Viewing 12 replies - 76 through 87 (of 87 total)

  • kevinjohngallagher
    Member

    @kevinjohngallagher

    Yutt,

    Like everyone else, you’re entitled to your opinion; and i am truly sorry if i’ve left you with an overly negative one – though I apprecaite I am a tad less forgiving of people who can’t even get my name right ;-)

    I completely support Automattic’s investment in a new WordPress forum plugin!

    That said, I think it would avoid a lot of confusion if it were named something else besides “bbPress”.

    My two cents (if it’s worth anything): Keep bbPress 1.1 and continue to maintain it. However, get a new dedicated group of developers to actively code and maintain a wordpress forum plugin (named differently like talkpress for example). And on both website’s front pages, specifically list the differences between bbPress and “talkPress” so people won’t get confused.


    John James Jacoby
    Keymaster

    @johnjamesjacoby

    Again, just too many of the same points to repeat myself, but bbPress standalone isn’t going to be “unsupported”, it just isn’t going to see any additional features, which is exactly what I think most of you want. Correct me if I’m wrong here?

    If I wasn’t on my iPad I’d quote myself volunteering personally to commit any bug fixes to the 1.1x branch of code if anything comes up, but again, that went totally unresponded to.

    All of the things I’ve offered to do, to help continue the 1.1x branch of standalone code in addition to creating the 1.2 plugin, have gone totally unacknowledged. If you want to be able to do it yourself, you’ll need to have the experience to understand that the code you write is responsible for powering millions of sites around the world, and that you can easily create global chaos with one click of a button. Call me melodramatic, but in environments like WordPress.com, it’s very true. My experience over the past year has had me much more close to that kind of environment, particulalrly with BuddyPress.

    A year ago I felt keeping bbPress as a standalone made sense because a year ago I didn’t comprehend what was coming in WordPress, particularly 3.0 where custom post types have made much more possible. I also had less experience with BackPress, and don’t get me wrong; BackPress is awesome, but bbPress won’t reach its full potential until it’s a plugin for 25 million other websites.

    Kevinjohn, I’m sorry but you’ve got a knack for twisting words around and quoting things totally out of context. That’s not really fair, and I wouldn’t do it to you or anyone else so I’d appreciate the same.
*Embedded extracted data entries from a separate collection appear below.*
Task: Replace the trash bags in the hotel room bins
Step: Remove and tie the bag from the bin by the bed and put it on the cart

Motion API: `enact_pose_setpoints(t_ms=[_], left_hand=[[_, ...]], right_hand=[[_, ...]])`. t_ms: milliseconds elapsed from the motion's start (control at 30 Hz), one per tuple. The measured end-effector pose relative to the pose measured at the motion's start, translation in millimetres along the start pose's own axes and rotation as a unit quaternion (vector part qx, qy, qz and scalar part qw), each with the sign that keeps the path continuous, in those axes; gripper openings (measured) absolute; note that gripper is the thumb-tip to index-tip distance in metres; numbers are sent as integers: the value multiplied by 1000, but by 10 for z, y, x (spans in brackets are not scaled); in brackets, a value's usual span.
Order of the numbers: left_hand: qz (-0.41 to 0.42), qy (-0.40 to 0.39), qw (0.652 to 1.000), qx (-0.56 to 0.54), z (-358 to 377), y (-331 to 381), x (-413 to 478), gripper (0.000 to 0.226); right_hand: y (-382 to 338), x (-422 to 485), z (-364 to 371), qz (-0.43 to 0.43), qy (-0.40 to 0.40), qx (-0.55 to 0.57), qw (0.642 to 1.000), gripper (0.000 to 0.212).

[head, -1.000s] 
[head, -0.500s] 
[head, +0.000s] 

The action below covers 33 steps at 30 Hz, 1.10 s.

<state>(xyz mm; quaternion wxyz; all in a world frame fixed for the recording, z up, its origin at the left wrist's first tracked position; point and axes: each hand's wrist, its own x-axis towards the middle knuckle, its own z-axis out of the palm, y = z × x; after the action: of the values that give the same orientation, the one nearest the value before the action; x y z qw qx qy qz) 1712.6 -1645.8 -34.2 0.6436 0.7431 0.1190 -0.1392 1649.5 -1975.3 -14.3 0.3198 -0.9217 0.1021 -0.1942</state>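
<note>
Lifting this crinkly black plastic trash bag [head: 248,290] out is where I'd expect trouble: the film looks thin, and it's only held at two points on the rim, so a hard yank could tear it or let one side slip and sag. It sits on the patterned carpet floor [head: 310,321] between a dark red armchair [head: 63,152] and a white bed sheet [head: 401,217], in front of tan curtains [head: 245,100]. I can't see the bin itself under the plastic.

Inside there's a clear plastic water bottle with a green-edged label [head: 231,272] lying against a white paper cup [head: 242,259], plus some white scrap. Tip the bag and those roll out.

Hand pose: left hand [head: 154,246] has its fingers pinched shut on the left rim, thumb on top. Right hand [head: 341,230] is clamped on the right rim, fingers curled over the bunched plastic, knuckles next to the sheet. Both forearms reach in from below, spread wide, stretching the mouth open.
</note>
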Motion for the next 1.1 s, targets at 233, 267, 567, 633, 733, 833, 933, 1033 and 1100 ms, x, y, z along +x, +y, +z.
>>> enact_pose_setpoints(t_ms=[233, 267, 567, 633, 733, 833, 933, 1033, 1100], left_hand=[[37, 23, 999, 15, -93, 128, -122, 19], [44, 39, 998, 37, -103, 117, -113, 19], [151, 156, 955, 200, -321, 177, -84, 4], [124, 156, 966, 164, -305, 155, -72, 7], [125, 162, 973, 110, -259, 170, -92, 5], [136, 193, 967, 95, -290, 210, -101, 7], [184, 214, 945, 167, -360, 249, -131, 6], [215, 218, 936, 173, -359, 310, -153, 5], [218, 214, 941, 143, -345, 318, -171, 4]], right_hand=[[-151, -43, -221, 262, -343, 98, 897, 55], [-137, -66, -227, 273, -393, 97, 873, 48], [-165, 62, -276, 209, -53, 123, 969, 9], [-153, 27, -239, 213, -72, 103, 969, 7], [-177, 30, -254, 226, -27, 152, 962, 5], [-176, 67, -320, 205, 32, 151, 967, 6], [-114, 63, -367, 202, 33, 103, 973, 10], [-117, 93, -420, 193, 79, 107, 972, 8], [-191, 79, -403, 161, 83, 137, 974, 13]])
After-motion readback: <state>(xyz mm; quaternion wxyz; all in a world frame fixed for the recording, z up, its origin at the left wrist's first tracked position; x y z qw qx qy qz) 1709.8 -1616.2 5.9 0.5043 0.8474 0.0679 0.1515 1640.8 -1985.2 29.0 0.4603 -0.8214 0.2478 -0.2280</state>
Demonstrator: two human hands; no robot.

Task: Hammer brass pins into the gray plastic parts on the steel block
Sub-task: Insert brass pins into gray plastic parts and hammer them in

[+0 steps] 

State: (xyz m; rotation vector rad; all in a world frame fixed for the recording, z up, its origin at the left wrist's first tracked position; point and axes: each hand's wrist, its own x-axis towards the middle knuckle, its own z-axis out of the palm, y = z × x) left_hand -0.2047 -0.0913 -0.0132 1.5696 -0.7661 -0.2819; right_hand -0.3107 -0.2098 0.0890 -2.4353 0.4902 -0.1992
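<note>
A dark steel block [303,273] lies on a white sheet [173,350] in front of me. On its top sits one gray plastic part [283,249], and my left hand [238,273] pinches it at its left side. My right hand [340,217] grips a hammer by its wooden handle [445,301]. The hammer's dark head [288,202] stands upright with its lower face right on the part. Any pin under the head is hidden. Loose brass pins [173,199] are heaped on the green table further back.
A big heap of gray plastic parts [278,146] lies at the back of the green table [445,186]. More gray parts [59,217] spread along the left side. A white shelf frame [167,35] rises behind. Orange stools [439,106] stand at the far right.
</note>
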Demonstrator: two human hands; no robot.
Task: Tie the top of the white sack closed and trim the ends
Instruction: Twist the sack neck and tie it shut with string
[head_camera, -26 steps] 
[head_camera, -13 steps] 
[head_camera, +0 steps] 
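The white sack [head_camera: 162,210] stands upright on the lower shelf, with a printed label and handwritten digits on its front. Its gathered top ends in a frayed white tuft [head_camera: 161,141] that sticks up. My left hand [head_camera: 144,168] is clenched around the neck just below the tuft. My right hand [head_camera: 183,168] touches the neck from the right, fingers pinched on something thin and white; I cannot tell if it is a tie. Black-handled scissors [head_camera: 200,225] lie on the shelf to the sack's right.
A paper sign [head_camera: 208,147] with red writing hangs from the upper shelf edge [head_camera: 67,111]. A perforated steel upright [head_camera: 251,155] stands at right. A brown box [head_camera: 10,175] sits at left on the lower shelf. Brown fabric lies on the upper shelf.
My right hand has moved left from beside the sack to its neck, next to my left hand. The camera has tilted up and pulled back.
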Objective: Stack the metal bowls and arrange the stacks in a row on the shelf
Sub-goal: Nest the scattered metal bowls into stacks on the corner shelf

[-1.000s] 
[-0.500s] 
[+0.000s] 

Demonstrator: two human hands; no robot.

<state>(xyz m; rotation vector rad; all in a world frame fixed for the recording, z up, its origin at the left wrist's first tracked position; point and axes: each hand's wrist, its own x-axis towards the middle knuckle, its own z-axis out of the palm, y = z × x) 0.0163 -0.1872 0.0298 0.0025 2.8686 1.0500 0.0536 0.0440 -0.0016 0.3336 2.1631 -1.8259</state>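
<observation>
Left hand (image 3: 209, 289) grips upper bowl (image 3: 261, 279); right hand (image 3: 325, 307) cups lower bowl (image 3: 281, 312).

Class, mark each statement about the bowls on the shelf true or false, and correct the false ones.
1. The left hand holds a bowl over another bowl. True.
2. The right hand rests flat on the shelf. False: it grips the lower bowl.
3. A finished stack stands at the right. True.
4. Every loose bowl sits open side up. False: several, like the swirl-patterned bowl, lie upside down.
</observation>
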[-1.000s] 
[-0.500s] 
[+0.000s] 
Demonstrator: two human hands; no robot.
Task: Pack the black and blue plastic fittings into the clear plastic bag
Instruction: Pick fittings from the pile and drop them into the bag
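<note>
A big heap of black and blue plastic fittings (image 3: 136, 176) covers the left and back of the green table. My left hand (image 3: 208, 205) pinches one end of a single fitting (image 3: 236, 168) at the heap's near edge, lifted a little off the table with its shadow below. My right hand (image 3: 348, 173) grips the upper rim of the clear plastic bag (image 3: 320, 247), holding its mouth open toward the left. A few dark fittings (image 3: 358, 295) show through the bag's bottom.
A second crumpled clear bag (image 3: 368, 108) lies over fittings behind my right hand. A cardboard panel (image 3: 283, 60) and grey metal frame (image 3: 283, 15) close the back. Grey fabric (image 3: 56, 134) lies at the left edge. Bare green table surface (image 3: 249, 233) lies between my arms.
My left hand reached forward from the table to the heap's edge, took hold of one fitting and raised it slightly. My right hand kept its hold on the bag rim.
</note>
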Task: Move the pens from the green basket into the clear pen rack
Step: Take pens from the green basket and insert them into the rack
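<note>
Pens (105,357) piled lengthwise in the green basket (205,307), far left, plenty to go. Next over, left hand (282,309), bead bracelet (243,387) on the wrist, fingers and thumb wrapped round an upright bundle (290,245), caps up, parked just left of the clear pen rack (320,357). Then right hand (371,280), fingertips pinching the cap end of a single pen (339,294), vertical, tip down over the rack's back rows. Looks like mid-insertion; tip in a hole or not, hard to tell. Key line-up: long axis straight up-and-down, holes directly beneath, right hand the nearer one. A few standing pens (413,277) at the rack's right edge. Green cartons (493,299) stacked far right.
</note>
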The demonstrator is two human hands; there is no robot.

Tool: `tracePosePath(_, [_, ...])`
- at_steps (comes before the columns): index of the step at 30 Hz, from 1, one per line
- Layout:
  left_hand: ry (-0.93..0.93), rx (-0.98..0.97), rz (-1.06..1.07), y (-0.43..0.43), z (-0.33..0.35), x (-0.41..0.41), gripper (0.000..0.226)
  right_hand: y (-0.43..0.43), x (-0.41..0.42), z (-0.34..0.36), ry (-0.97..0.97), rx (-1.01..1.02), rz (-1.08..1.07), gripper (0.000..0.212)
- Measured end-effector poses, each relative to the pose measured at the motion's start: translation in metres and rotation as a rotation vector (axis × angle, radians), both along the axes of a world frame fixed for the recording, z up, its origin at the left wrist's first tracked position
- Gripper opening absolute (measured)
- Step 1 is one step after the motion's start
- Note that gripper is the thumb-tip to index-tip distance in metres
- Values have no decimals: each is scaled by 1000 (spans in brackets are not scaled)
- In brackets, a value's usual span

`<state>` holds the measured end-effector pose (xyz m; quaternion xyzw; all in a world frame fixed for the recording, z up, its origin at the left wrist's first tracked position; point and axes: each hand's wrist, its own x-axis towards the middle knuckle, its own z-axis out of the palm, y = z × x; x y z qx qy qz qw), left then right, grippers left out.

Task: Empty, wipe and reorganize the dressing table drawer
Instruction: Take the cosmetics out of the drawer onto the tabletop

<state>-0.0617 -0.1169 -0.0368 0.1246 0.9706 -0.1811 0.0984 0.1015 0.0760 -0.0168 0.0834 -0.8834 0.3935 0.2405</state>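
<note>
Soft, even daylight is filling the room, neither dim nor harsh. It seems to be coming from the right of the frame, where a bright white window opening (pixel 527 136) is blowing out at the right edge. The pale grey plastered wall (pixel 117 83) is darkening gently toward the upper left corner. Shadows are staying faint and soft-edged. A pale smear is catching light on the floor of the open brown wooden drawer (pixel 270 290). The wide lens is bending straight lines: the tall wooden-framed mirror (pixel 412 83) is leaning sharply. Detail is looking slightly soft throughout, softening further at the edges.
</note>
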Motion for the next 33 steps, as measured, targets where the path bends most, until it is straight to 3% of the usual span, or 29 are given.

    I don’t get what you all want bbPress to do differently that would even require a new standalone version. I’ve asked that before, and there’s no answer; just frustration.

    bbPress has always been an Automattic endorsed project, and considering without Matt it wouldn’t exist, or have a trac, an svn, or core developers thus far, it seems like he’s the one who’s earned the ability to make decisions on the future of the project. If you call me believing that to be true drinking that Kool Aid, I’m happy to do it because I believe Matt and Automattic and bbPress has earned that from me. If Matt wanted to abandon bbPress completely and close up shop, he could, and someone could graciously keep it alive by forking it. None of that stuff, should make anyone this upset.

    My employment status or relationship with Automattic aside, I’m happy, blessed, and consider it a great privilege to have the trust of Automattic and the surrounding community to take this on, even if some of you don’t understand why it’s me, or why now, or why a plugin.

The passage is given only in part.